Evidentemente, no podemos hablar del estado de la ciencia en la II República sin tener en cuenta la gran aportación que realizaron a ella las mujeres, hasta entonces alejadas a la fuerza de cualquier actividad intelectual por el yugo patriarcal contra el que continuamos luchando hoy en día. Ellas también se beneficiaron de los programas de la JAE, y de las 158 personas que trabajaban en el Edificio Rockefeller, 36 eran mujeres. Sus historias fueron recogidas en la obra Pioneras españolas de las ciencias. Las mujeres del Instituto Nacional de Física y Química, escrita por Carmen Magallón Portolés y publicada en 1999.

Un ejemplo de estas figuras femeninas fue la química Dorotea Barnés González, hija de Dorotea González y Francisco Barnés Salinas, el ministro de Instrucción Pública y Bellas Artes que reformó la enseñanza primaria y secundaria haciéndolo completamente laico. Tras exiliarse en Francia durante la Guerra Civil, Dorotea volvió a España en 1940 y fue inhabilitada tanto para la enseñanza como para la investigación. Sus hermanas Adela y Petra, excelentes científicas como ella, estaban casadas con investigadores afines al gobierno de la República y al finalizar la Guerra Civil tuvieron que exiliarse en México. Adela Giral Barnés, hija de Petra, recogió, junto con las autoras María Teresa Márquez y Trinidad Martínez Tarragó, las biografías de estas familiares suyas en Frutos del exilio, publicada por la Universidad Autonóma Metropolitana en 2010.
 
Por su parte, la también química Jenaro Vicenta Arnal Yarza tenía un origen familiar mucho más humilde. Huérfana desde joven, trabajó como maestra y obtuvo una licenciatura y un doctorado en Química en la Universidad de Zaragoza, además de obtener dos becas de la JAE para continuar su carrera investigadora en otras universidades.

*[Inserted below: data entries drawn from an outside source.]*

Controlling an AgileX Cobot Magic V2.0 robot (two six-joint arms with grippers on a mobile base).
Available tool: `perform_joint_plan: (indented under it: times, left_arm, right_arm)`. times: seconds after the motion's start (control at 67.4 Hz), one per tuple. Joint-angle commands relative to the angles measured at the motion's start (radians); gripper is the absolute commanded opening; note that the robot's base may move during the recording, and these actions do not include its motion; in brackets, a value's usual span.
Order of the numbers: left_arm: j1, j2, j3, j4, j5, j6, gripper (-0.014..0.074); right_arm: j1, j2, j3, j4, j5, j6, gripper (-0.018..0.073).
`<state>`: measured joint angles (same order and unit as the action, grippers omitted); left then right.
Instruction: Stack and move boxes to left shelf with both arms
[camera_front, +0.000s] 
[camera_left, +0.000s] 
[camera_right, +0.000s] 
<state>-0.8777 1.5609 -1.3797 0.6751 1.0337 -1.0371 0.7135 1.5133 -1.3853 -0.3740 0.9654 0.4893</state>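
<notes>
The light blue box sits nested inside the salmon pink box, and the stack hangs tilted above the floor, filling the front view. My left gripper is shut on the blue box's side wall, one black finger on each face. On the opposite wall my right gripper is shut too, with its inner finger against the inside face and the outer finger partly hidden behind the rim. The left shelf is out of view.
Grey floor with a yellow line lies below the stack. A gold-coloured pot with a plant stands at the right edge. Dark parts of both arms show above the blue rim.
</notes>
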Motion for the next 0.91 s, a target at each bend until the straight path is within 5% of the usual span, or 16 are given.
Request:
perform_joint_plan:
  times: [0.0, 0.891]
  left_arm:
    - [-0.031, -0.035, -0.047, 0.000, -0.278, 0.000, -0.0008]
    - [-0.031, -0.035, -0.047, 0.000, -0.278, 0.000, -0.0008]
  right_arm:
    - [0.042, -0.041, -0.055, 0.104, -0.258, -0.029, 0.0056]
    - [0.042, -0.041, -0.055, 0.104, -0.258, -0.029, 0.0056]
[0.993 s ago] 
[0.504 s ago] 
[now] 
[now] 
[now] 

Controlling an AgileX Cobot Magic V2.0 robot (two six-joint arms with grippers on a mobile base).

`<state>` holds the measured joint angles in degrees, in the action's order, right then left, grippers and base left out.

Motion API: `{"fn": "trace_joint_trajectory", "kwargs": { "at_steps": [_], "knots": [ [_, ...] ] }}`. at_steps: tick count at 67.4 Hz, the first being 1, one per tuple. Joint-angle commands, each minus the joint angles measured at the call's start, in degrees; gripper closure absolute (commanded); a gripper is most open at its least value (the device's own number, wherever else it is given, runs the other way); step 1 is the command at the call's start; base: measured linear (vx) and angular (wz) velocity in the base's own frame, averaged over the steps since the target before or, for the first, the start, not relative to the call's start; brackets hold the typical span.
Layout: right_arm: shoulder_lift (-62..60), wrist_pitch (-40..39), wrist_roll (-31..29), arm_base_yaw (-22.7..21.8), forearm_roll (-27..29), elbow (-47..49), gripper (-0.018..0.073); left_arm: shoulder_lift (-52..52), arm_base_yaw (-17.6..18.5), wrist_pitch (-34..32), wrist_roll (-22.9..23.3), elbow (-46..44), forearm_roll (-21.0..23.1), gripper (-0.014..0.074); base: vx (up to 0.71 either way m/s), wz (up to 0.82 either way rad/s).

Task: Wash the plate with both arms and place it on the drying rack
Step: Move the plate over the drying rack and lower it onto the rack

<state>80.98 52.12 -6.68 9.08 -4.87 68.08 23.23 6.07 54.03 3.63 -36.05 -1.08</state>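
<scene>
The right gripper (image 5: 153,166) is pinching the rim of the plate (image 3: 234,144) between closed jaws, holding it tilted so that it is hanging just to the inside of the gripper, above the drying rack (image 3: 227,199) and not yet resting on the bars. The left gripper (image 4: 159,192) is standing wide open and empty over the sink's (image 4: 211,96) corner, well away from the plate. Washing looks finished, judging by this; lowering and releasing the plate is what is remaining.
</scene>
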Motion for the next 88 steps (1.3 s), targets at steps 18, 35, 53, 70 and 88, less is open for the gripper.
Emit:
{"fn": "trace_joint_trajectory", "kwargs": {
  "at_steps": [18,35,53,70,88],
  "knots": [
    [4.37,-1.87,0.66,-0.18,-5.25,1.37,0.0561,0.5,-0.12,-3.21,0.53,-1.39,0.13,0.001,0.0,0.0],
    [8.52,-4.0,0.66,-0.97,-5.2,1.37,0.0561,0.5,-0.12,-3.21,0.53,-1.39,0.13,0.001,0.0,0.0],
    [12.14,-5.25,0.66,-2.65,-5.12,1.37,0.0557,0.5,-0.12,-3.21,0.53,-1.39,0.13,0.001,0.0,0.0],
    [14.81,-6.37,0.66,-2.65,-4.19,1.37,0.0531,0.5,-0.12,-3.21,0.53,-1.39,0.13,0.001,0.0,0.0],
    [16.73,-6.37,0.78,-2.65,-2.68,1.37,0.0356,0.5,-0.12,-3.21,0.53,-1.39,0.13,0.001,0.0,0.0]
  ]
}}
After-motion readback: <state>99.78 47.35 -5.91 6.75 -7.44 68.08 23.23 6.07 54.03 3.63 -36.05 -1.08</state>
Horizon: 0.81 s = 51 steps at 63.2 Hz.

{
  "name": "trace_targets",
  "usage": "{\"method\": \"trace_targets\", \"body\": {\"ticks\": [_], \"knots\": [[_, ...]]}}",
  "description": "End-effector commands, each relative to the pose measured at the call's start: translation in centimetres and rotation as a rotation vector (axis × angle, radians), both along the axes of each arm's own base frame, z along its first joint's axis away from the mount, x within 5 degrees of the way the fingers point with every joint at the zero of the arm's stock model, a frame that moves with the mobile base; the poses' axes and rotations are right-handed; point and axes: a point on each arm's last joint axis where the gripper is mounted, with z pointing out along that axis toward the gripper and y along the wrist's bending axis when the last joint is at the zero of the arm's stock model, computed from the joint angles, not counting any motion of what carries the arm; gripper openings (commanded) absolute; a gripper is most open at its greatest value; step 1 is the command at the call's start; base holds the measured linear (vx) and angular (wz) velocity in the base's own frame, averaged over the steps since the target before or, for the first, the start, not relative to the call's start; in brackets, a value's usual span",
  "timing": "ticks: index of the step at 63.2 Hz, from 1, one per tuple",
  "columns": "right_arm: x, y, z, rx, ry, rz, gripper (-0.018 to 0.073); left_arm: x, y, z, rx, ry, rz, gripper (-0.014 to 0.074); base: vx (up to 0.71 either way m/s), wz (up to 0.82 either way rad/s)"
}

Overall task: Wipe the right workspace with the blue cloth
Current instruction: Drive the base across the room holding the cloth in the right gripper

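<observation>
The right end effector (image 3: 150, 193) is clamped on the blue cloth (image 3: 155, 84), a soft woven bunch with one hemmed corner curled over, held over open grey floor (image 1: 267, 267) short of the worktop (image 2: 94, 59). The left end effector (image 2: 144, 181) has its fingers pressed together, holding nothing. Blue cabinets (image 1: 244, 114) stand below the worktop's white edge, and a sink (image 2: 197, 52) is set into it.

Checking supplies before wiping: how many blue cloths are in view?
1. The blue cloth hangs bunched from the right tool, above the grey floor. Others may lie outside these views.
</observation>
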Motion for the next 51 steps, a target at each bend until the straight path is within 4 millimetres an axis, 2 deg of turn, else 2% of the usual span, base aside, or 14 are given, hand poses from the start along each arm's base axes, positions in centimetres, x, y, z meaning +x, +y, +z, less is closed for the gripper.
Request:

Como vemos, el período republicano fue muy prolífico para la actividad científica desarrollada en España. La perfecta comprensión que educación, ciencia y desarrollo social van de la mano y son inseparables llevó a unos años en los que, incluso con sus obstáculos y dificultades, se hizo un gran trabajo para el acercamiento de las disciplinas científicas a la sociedad y se realizaron grandes avances en muchas áreas del conocimiento humano de los que nos beneficiamos hoy en día. Nuestro objetivo no puede ser otro, pues, que seguir cultivando estos valores y utilizar todas las herramientas que tengamos a nuestra disposición para fomentar la curiosidad intelectual, la presencia de las ciencias en las aulas y en los medios de comunicación y, en general, el acercamiento del saber a todo el mundo. Colectivizar el conocimiento humano: es la única manera de avanzar como sociedad y hacer de este mundo un lugar más libre.